* Aim of the exercise
Return, with both end lines included, exactly what the data below holds from the line with "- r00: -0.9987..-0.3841" through the line with "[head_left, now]", though not the pictures.

* Material for this exercise

______________________________

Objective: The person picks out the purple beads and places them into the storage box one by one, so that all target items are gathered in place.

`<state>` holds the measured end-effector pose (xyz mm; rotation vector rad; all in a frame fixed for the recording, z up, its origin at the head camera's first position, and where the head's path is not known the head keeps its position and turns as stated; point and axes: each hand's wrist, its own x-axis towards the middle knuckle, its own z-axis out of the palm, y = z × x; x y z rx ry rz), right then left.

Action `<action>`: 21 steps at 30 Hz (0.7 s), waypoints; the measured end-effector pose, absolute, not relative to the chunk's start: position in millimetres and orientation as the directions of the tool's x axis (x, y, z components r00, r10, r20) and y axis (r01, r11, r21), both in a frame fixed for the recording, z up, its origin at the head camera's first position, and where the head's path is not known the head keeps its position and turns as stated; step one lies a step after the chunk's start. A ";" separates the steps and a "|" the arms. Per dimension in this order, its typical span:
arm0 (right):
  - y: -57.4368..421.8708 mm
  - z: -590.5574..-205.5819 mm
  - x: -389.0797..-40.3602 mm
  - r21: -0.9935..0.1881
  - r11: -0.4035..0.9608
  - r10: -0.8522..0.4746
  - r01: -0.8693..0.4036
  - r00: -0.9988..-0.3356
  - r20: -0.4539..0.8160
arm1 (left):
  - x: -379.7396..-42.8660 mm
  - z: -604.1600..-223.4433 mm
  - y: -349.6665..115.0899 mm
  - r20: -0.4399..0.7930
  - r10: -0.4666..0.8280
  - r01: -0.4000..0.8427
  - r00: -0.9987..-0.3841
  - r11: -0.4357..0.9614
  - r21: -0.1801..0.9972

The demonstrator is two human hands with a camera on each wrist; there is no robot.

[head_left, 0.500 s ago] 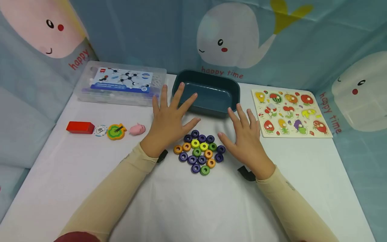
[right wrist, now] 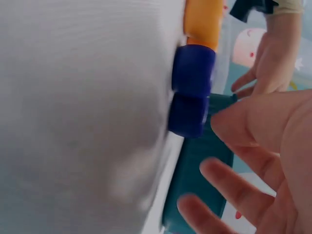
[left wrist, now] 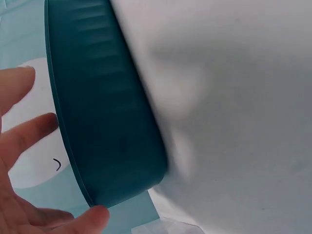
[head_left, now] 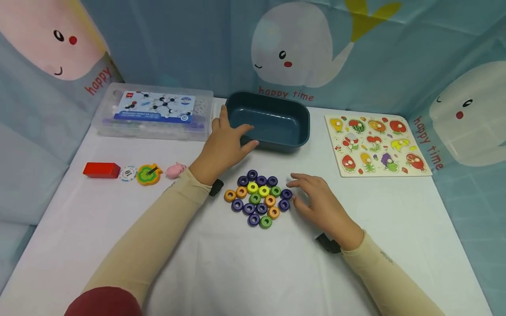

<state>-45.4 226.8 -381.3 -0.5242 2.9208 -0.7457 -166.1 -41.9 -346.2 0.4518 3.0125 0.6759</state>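
Note:
My left hand (head_left: 222, 148) reaches to the left end of a dark teal plastic bin (head_left: 282, 146), fingers spread around its near-left corner. In the left wrist view a fingertip meets the rim of the bin (left wrist: 112, 112), and nothing is gripped. My right hand (head_left: 322, 208) hovers at the right side of a cluster of coloured ring beads, fingers loosely bent and apart. The closest are a purple bead (head_left: 284, 205) and a dark blue bead (head_left: 286, 194). From the right wrist view, the thumb is near a blue bead (right wrist: 187, 114); whether they touch I cannot tell.
Left of the bin stands a clear plastic case (head_left: 154, 131) with a molecule label. Below it lie a red block (head_left: 101, 170), a round white chip (head_left: 128, 174), a tree-shaped piece (head_left: 149, 174) and a pink pig figure (head_left: 175, 170). A fruit puzzle board (head_left: 377, 147) lies at right.
Both hands were held up with fingers spread. My left hand has lowered onto the bin's left corner, and my right hand has come down and nearer to the beads, its fingers bending.

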 end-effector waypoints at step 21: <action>221.4 -385.8 -52.8 -0.403 0.838 -0.416 -0.369 -0.909 -0.033 | -199.5 -319.2 -29.6 -0.177 0.272 0.221 -0.946 0.939 0.265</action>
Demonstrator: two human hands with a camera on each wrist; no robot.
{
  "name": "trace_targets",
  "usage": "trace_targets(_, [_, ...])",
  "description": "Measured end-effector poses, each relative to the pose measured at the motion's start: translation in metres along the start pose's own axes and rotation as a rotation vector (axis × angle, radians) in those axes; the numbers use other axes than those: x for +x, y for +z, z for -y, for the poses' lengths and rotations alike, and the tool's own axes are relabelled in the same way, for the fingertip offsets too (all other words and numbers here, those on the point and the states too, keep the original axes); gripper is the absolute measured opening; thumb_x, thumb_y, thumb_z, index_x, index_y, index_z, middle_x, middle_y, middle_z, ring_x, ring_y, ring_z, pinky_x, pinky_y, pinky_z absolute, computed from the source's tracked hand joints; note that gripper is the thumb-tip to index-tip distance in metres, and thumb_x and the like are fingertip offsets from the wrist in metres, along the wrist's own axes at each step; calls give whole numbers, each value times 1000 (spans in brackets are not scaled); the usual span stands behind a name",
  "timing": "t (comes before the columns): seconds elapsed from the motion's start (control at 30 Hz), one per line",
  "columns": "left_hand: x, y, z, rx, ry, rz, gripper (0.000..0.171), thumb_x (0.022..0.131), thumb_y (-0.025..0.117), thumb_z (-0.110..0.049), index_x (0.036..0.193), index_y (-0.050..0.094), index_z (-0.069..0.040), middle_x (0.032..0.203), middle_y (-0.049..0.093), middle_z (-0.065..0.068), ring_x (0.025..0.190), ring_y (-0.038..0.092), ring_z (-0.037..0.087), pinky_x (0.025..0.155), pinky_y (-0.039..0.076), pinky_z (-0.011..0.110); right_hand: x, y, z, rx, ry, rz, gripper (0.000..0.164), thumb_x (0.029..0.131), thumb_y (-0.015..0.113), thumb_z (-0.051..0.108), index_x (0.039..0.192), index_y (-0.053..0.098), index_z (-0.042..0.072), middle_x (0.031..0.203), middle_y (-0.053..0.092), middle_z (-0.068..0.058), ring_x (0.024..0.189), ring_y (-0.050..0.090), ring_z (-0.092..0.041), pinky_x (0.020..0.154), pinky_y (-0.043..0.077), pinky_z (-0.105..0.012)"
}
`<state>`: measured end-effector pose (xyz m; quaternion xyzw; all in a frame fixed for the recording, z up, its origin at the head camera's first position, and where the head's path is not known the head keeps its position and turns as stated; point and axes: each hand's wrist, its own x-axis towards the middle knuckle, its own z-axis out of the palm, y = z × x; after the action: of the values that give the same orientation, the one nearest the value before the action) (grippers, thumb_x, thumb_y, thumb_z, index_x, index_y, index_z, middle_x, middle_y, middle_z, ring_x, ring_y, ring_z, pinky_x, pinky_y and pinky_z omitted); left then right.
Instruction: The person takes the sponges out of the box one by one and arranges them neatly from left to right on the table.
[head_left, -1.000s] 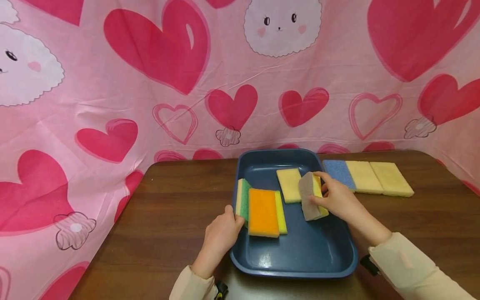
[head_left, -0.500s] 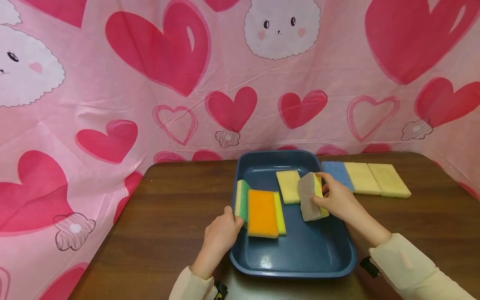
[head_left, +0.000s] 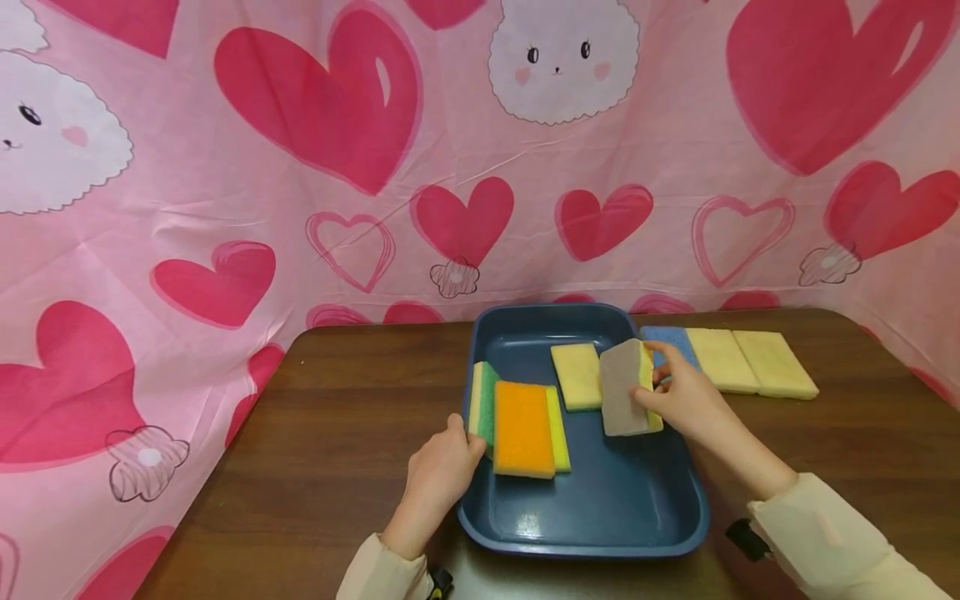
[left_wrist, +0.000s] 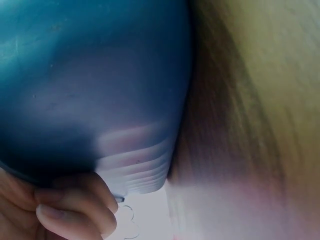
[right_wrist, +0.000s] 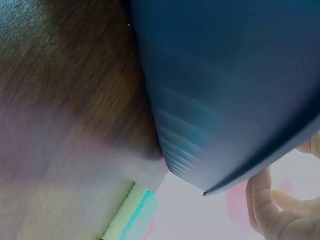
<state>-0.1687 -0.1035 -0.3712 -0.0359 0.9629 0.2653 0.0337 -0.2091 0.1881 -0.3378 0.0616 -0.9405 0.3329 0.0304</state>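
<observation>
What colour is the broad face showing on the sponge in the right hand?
The sponge's face is brownish grey, clearest in the head view.

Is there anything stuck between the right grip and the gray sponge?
No, nothing visible stands between them: the right grip holds the gray-faced sponge directly, its thumb against the gray face.

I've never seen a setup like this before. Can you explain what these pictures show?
There is no machine here, just a person at a wooden table. The big picture comes from a camera on the head; the two smaller ones come from the wrists and mostly show the outside of a blue tray. The left hand grips the tray's left rim. The right hand holds a grey-and-yellow sponge within the tray's right side. Other sponges, including an orange one, are in the tray. Right of it, a blue sponge and two yellow ones form a row.
</observation>
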Motion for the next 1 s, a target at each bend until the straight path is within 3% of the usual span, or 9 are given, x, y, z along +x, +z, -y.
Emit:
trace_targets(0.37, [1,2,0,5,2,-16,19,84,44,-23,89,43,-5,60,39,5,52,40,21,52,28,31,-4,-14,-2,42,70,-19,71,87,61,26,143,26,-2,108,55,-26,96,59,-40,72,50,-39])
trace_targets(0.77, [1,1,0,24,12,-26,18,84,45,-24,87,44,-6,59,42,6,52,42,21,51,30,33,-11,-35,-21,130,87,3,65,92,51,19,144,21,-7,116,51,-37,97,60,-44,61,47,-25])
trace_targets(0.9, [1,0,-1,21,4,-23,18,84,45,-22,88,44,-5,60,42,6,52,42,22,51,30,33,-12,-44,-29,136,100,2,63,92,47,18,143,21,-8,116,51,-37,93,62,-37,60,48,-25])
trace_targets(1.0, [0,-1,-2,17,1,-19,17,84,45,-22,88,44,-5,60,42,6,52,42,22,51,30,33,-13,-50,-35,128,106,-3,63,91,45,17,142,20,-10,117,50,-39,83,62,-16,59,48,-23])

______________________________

* Reply
  - r00: -0.9987..-0.3841
  - r11: -0.4357..0.9614
  - r21: -0.1801..0.9972

The demonstrator is two human hands with a camera on each wrist; there is no robot.

[head_left, 0.500 s ago] 
[right wrist, now] 
[left wrist, now] 
[head_left, now] 

Nothing more is required for this answer.